Wednesday 23 August 2017

Betrayals

Aycharaych appreciates Flandry's total personality, admires his exploits and has interacted with him so often that a bond, undenied by Flandry, has formed between them.

Aycharaych says:

"'My friend...you too play a satanic role. How many lives have you twisted or chopped short? How many will you?'"
-Poul Anderson, A Knight Of Ghosts And Shadows IN Anderson, Sir Dominic Flandry: The Last Knight Of Terra (Riverdale, NY, 2012), pp. 339-606 AT Chapter IX, p. 464.

Friend!

On Chereion, Aycharaych appeals to Flandry, even addressing him by his first name:

"'Dominic, stay. We'll think how to keep your ships off and save Chereion...'" (Chapter XX, p. 600)

When Flandry objects that this would require him to betray his companions, Aycharaych offers him perhaps the ultimate temptation:

"'Yes. What are a few more lives to you? What is Terra? In ten thousand years, who will remember the empires? They can remember you, who saved Chereion for them.'" (ibid.)
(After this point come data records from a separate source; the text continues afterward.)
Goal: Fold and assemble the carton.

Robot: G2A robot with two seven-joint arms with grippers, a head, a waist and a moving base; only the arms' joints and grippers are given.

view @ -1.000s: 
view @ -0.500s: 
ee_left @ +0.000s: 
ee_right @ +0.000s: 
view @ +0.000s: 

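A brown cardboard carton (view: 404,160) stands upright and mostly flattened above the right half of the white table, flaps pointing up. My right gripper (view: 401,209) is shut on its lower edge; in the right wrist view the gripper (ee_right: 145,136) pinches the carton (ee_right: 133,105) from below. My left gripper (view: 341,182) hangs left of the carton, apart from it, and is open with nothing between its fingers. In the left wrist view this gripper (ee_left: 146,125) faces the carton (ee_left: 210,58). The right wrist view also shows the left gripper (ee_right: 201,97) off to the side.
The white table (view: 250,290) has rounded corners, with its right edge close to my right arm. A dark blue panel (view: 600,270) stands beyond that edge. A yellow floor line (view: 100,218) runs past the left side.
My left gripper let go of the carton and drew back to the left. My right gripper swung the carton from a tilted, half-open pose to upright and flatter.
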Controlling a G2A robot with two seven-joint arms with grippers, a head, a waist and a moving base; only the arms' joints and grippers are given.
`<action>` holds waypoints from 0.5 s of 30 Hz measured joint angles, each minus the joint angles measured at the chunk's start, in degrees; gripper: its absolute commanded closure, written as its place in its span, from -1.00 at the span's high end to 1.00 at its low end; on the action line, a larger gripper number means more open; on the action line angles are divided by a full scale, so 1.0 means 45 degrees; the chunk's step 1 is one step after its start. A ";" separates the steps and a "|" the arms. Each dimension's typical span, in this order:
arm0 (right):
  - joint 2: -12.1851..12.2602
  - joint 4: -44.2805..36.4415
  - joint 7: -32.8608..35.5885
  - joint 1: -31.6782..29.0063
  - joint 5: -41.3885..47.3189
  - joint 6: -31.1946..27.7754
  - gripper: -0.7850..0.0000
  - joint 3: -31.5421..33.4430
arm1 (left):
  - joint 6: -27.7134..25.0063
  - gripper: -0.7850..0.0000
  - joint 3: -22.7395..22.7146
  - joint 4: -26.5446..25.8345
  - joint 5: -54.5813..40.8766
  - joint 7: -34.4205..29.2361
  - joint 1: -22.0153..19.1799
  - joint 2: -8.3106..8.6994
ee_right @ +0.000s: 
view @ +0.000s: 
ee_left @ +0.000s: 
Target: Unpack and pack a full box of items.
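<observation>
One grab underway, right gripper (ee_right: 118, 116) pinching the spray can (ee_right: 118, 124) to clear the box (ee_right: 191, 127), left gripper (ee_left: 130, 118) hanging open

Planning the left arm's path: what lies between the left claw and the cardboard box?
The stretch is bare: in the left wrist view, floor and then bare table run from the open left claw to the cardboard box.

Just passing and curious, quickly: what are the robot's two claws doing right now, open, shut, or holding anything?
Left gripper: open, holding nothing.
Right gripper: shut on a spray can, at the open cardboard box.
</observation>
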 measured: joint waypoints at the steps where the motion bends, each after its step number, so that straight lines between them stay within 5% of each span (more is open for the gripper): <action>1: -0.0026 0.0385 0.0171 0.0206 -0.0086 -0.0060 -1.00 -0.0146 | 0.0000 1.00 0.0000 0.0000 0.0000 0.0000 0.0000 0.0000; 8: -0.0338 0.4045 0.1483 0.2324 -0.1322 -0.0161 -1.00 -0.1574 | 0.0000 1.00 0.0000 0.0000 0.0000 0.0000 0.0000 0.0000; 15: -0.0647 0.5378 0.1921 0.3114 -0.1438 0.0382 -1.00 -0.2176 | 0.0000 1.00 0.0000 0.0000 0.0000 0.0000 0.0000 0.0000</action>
He has already pointed out that he serves an abiding heritage whereas Flandry serves a dying civilization and asked, "'Who has the better right?'" (ibid.)

Flandry could have replied that he would not betray his murdered fiancee's kin but, instead, he generalizes:

"'There've been too many betrayals in too many causes.'" (ibid.)

How many of those betrayals have been by Flandry himself?

(Tonight, we watched the first instalment of a new Montalbano series.)

2 comments:

Sean M. Brooks said...

Kaor, Paul!

Yes, Flandry did not deny he shared a bond with Aycharaych, even a kind of strange, peculiar friendship.

Hmmm, was Aycharaych offering to DOWNLOAD Flandry's personality into the advanced computers and data bases of his extinct race? Given how Aycharacy claimed that was what some of the most august and renowned persons of his race had done, that might indeed be a tempting offer!

And I would say, Terra, dying or not, and her daughter worlds had the better claim--because they were LIVING, not dead as Chereion was.

Given his admittedly somewhat "ambiguous" life, I have to admit the possibility of Flandry having perpetrated betrayals. Most strikingly, with Djana (in A CIRCUS OF HELLS)?

Sean

Sean M. Brooks said...

Another thought I had was that even four or five thousand years later, in the Commonalty, people still remembered the Empire!